• ACTIVITY
Whenever a line below holds the word "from", copy that line.

• SOURCE DATA

━━━━

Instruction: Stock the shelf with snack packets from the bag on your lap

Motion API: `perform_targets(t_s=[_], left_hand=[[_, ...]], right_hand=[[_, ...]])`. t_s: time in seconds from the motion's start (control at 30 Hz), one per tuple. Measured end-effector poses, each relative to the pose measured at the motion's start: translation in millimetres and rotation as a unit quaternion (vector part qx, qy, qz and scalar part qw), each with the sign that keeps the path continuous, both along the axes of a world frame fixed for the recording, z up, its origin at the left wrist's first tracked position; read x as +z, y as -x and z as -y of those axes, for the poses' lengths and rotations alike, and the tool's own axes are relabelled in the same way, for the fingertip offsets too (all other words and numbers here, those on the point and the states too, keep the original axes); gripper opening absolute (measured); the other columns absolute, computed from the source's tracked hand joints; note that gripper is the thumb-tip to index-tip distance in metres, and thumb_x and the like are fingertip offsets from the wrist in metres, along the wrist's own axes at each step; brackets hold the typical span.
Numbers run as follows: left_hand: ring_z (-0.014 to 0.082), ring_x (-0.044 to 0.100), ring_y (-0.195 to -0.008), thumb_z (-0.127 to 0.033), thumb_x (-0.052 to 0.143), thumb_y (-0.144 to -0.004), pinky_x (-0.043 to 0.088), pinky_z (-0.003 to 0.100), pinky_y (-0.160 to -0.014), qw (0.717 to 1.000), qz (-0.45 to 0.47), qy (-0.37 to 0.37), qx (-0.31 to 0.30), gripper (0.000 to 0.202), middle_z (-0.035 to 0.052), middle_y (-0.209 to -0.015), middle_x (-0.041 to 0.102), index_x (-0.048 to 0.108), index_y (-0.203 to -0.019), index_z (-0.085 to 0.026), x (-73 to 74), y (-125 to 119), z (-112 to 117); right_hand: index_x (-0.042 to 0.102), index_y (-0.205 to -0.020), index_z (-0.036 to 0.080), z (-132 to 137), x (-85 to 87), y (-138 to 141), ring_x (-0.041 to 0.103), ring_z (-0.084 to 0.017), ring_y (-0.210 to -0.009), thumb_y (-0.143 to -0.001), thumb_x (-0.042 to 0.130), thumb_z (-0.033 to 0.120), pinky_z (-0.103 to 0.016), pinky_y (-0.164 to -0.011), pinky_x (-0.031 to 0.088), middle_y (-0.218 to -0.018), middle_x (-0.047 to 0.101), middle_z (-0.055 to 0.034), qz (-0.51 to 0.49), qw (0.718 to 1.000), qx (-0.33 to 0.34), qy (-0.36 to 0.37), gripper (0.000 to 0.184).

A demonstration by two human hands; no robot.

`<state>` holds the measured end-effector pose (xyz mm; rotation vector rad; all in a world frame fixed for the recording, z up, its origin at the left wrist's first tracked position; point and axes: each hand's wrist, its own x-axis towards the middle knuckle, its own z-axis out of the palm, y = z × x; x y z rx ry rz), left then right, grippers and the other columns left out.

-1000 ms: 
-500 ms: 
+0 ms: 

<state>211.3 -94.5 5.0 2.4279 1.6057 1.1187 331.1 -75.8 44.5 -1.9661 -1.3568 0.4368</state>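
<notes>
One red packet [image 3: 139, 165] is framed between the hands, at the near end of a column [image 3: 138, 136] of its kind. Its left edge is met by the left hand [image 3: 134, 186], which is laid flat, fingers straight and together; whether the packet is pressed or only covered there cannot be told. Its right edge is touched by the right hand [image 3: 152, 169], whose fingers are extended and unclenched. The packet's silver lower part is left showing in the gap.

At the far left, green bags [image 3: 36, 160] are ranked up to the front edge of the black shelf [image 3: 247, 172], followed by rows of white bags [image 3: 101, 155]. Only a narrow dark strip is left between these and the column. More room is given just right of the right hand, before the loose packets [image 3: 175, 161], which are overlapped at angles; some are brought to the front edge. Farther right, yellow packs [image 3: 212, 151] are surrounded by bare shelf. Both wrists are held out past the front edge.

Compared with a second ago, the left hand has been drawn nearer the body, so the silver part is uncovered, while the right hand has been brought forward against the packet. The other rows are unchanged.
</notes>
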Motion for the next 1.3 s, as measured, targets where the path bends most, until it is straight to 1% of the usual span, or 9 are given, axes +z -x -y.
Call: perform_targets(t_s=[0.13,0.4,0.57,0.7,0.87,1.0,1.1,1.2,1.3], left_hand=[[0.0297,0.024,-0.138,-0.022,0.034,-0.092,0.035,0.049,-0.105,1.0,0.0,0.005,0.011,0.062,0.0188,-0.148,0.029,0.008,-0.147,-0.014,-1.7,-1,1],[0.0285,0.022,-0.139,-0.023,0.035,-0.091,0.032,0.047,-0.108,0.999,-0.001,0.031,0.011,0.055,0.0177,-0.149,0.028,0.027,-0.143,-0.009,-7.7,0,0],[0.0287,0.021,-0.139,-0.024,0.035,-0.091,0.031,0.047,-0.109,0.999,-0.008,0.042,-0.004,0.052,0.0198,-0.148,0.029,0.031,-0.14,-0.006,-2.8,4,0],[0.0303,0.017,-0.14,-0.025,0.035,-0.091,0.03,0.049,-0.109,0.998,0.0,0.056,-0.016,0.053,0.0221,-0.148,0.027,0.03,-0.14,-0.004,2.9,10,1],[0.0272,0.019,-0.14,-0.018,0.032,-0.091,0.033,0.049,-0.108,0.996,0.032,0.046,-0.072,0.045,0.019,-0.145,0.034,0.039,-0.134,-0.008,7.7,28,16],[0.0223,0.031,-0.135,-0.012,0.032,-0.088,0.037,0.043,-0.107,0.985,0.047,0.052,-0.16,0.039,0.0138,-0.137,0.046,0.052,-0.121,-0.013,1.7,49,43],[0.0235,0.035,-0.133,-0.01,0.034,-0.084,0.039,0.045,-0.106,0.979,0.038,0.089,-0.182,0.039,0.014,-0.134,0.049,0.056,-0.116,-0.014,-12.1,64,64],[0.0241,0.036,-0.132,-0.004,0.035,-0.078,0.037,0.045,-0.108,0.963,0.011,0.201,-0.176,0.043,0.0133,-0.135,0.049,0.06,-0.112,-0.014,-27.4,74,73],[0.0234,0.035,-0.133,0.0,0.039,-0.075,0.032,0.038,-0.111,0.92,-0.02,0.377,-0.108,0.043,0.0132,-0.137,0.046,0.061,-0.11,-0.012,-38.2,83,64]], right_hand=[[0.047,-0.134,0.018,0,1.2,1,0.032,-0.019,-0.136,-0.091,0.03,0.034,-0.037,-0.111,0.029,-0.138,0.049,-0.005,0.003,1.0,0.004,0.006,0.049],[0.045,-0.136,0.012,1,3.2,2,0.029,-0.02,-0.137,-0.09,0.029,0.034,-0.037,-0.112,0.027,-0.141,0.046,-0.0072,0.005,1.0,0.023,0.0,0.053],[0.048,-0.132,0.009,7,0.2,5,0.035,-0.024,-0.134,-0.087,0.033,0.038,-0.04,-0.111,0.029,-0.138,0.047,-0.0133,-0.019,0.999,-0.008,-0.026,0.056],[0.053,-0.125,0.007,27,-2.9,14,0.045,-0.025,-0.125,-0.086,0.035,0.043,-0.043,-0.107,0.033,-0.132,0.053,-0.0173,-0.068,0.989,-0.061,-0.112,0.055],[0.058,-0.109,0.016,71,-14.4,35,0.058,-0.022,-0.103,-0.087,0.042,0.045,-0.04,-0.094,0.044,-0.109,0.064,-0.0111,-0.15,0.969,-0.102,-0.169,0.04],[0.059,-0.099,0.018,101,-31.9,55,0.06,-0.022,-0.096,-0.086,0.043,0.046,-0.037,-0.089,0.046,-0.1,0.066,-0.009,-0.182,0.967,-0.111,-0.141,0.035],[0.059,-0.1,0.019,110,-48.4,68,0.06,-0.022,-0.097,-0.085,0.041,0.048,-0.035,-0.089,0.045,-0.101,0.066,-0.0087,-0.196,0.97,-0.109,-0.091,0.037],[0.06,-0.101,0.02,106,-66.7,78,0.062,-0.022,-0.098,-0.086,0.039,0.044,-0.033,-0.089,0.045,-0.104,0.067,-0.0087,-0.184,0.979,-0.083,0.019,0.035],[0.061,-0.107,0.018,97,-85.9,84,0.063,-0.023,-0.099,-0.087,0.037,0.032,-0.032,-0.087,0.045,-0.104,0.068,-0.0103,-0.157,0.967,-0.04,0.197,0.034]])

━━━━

• RESULT
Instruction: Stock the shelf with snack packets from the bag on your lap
Motion API: `perform_targets(t_s=[_], left_hand=[[_, ...]], right_hand=[[_, ...]])`. t_s: time in seconds from the motion's start (control at 30 Hz), one per tuple. Measured end-effector poses, each relative to the pose measured at the motion's start: translation in millimetres and rotation as a unit quaternion (vector part qx, qy, qz and scalar part qw), each with the sign that keeps the path continuous, both along the axes of a world frame fixed for the recording, z up, its origin at the left wrist's first tracked position; read x as +z, y as -x and z as -y of those axes, for the poses' lengths and rotations alike, and the tool's own axes are relabelled in the same way, for the fingertip offsets too (all other words and numbers here, those on the point and the states too, keep the original axes); gripper opening absolute (measured); the other columns absolute, computed from the source's tracked hand joints; note that gripper is the thumb-tip to index-tip distance in metres, and thumb_x and the like are fingertip offsets from the wrist in metres, along the wrist's own axes at each step; brackets hold the typical span.

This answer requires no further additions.